# Dealing with files

Standard input and output is not convenient for
large volumes of data. Instead, read and write files on the disk. Disk read/write is much slower than memory

# Disk buffers

* Disk data is read/written in large blocks

* “Buffer” is a temporary parking place for disk data

# Reading/writing disk data

* Open a file — create file handle to file on disk (like setting up a buffer for the file)

* Read and write operations are to file handle

* Close a file
    * Write out buffer to disk (flush)
    * Disconnect file handle


# Opening a file

fh = open("gcd.py", "r")

* First argument to open is file name Can give a full path

* Second argument is mode for opening file

1. Read, "r": opens a file for reading only
2. Write, "w": creates an empty file to write to
3. Append, "a": append to an existing file

In [7]:
fh = open("lecture1.ipynb", "r")
print("Sucess")

content = fh.read(10)

# Reads entire file into name as a single string
# Reads entire file as list of strings Each string is one line, ending with'\n'

contents = fh.readline()
print("sucess")

# When reading incrementally, important to know when file has ended

fh.close()

Sucess
sucess


# String prosessing 

* Easy to read and write text files

* String processing functions make it easy to analyse and transform contents
    * Search and replace text
    * Export spreadsheet as text file (csv) and process columns

Strip whiteSpace: 

s.rstrip() removes traillng whiteSpace

In [3]:
s = "   ArithmeticError   "

print(s.rstrip(),":removes trailing whitespace")
print(s.lstrip(),":removes leading whitespace")
print(s.strip(),":removes leading and trailing whitespace")
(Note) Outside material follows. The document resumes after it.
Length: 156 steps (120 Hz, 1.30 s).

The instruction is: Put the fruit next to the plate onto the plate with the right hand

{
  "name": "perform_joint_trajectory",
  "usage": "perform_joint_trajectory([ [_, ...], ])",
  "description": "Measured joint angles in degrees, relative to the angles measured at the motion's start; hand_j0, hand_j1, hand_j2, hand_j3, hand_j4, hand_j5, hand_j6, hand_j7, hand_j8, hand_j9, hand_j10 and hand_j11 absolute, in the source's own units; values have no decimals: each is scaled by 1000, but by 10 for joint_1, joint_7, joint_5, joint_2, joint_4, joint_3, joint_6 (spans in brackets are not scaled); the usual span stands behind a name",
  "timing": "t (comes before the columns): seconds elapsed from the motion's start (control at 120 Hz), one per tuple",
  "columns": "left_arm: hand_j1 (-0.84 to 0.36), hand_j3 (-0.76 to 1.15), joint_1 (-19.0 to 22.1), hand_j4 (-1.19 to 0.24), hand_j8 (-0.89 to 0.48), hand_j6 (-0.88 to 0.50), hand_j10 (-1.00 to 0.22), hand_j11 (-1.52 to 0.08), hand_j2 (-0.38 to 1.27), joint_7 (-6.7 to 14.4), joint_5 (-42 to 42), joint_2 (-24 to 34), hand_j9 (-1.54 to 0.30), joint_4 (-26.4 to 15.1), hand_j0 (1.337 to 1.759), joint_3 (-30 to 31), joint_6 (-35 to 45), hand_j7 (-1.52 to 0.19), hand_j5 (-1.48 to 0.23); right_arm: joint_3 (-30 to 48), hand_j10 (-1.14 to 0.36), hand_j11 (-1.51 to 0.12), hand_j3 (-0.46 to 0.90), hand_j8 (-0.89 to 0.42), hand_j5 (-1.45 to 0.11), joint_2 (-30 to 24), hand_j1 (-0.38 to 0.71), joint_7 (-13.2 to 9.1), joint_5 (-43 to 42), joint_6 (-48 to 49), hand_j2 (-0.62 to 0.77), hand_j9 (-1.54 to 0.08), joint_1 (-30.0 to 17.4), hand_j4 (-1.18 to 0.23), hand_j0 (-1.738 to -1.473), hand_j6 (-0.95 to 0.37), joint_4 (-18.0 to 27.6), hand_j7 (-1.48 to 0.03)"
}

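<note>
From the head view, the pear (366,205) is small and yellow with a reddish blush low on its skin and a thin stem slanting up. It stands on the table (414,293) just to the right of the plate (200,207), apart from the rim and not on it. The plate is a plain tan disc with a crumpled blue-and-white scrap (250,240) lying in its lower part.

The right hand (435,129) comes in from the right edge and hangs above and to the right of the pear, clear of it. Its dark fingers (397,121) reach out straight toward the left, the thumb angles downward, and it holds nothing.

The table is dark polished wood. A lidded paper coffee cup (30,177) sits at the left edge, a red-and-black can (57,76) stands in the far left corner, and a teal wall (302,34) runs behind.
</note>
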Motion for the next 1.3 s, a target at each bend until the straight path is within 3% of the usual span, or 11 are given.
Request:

   ArithmeticError :removes trailing whitespace
ArithmeticError    :removes leading whitespace
ArithmeticError :removes leading and trailing whitespace


# Searching for text

s.find(pattern)

Returns first position in s where pattern occurs, -1 if
no occurrence of pattern

s.find(pattern,start,end)

Search for pattern in slice s[start:end]

s.index(pattern), s.index(pattern,l,r)

Like find, but raise ValueError if pattern not found

# Search and replace

s.replace(fromstr,tostr)

Returns copy of s with each occurrence of
fromstr replaced by tostr

s.replace(fromstr,tostr,n)

Replace at most first n copies

Note that s itself is unchanged — strings are
immutable

# Splitting a string

Export spreadsheet as “comma separated value” text file

Want to extract columns from a line of text

Split the line into chunks between commas

columns = s.split(",")

Can split using any separator string

Split into at most n chunks

columns = s.split(" : ", n)

In [6]:
# find:

s = "hello world"
r1 = s.find('o')
r2 = s.replace('h','H')
columns = s.split()

print(r1)
print(r2)
print(columns)


4
Hello world
['hello', 'world']


# Joining strings

* Recombine a list of strings using a separator

In [None]:

columns = s.split(",")
joinstring = ","
csvline = joinstring.join(columns)

date = "16"
month = "08"
year = "2016"
today = "-".join([date,month,year])

# Converting case

* Convert lower case to upper case, ...

* s.capitalize() — return new string with first letter uppercase, rest lower

* s.lower() — convert all uppercase to lowercase

* s.upper() — convert all lowercase to uppercase

* s.title(), s.swapcase()

* s.center(n)

* Returns string of length n with s centred, rest blank

* s.center(n,"*")

* Fill the rest with * instead of blanks

* s.ljust(n), s.ljust(n,"*"), s.rjust(n), ...

* Similar, but left/right justify s in returned string

# Formatted printing

* Recall that we have limited control over how print() display output.
* Optional argument end="..." changes default new line at the end of print
* Optional argument sep="..." changes default
separator between items

In [13]:
print("first:{0}, second:{1}".format(21,31))

print("second:{1}, first{0}".format(21,31))

# Can also replace arguments by name

print("One: {f}, two: {s}".format(f=47,s=11))

print("One: {f}, two: {s}".format(s=11,f=47))

print("Value: {0:3d}".format(4))
# 3d describes how to display the value 4
# d is a code specifies that 4 should be treated as an integer value
# 3 is the width of the area to show 4

print("Value: {0:6.2f}".format(47.523))


first:21, second:31
second:31, first21
One: 47, two: 11
One: 47, two: 11
Value:   4
Value:  47.52


# Now, real formatting

>>> "Value: {0:6.2f}".format(47.523)

6.2f describes how to display the value 47.523

f is a code specifies that 47.523 should be treated
as a floating point value

* 6 — width of the area to show 47.523

* 2 — number of digits to show after decimal point

"Value: 47.52"

# Doing nothing

Blocks such as except:, else:, ...cannot be empty
Use pass for a null statement

In [None]:

while(True):
    try:
        userdata = input("Enter a number: ")
        usernum = int(userdata)
    except ValueError:
        pass
    else:
        break

# Removing a list entry

* Want to remove l[4]?

del(l[4])

* Automatically contracts the list and shifts elements in l[5:] left

* Also works for dictionaries

* del(d[k]) removes the key k and its associated value

# Checking undefined name

* Assign a value to x only if x is undefined

try:
    x
except NameError:
    x = 5

# The value None

None is a special value used to denote “nothing”. Use it to initialise a name and later check if it has been assigned a valid value

x = None

...

if x is not None:
y = x

Exactly one value None

x is None is same as
x == None